You can't play league of legends on a console:(

David Gorodetskiy on September 17, 2013:

I don't think its about the performance of the consoles vs the worth of the computer. I just like PC better because of the experience

starvin marvin on September 11, 2013:

Ethernet port included as well right? (Stupid question lol)
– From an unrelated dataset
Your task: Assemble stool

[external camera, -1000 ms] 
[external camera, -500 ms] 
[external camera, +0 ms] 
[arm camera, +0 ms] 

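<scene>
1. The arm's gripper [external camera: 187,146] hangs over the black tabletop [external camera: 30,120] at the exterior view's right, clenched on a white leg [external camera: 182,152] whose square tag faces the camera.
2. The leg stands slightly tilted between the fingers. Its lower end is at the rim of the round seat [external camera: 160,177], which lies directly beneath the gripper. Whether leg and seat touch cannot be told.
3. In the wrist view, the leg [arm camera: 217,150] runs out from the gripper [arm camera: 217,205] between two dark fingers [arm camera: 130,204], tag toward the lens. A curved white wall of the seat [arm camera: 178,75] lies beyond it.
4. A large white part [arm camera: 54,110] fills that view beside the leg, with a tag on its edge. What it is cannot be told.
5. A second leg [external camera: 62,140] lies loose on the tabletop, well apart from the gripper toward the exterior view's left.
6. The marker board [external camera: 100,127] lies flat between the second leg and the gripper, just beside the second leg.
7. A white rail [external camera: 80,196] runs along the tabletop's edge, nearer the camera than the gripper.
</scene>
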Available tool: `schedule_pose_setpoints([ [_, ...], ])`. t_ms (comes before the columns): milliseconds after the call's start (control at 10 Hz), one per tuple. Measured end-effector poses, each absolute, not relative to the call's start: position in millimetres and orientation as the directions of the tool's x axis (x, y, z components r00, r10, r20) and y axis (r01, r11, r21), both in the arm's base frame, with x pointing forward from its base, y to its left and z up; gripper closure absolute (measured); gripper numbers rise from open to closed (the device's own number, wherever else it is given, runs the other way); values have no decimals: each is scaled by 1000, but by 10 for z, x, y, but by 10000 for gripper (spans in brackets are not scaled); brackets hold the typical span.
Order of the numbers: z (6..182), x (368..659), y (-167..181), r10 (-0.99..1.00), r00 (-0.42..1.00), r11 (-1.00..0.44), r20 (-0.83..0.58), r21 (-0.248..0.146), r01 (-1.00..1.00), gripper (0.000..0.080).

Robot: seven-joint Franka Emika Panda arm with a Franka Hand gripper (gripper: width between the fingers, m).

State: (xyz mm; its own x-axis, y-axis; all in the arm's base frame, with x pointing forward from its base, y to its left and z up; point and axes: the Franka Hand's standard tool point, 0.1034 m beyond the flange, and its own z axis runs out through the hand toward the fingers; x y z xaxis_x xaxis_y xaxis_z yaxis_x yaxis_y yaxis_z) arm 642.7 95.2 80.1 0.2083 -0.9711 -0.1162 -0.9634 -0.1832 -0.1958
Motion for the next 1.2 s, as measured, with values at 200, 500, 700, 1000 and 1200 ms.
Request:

Brandon Hart (author) from The Game on August 23, 2013:

Makai Just go with a solid Wi-Fi motherboard like the GA-H77N-WIFI from Gigabyte and you'll be good.

Makai on August 23, 2013:


Will I need to buy a separate component to make this PC wifi enabled? If so, can you tell me which one to buy? Thank you.

Malik on August 11, 2013:

Ps4 tflops 1.84 = HD 7850 , and pc you are at advantage of upgrading, while in ps4 just l0w fps after every release of new game.. Like in ps3 n0w people enjoying 20fps :D

Tommy on July 28, 2013:

You've got to be kidding me! 66% of people are dumb enough to think a $500 PC with a *650 Ti* would beat a $400 PS4, roughly equivalent to a 7870? This is one case where PC gamers (myself included) need to be honest with ourselves. At this moment, a $400 console can out preform a $500 computer ($600 if you include the required OS, I hate when people leave this out!). Purely in gaming performance, though. But hey, I'd still take the computer.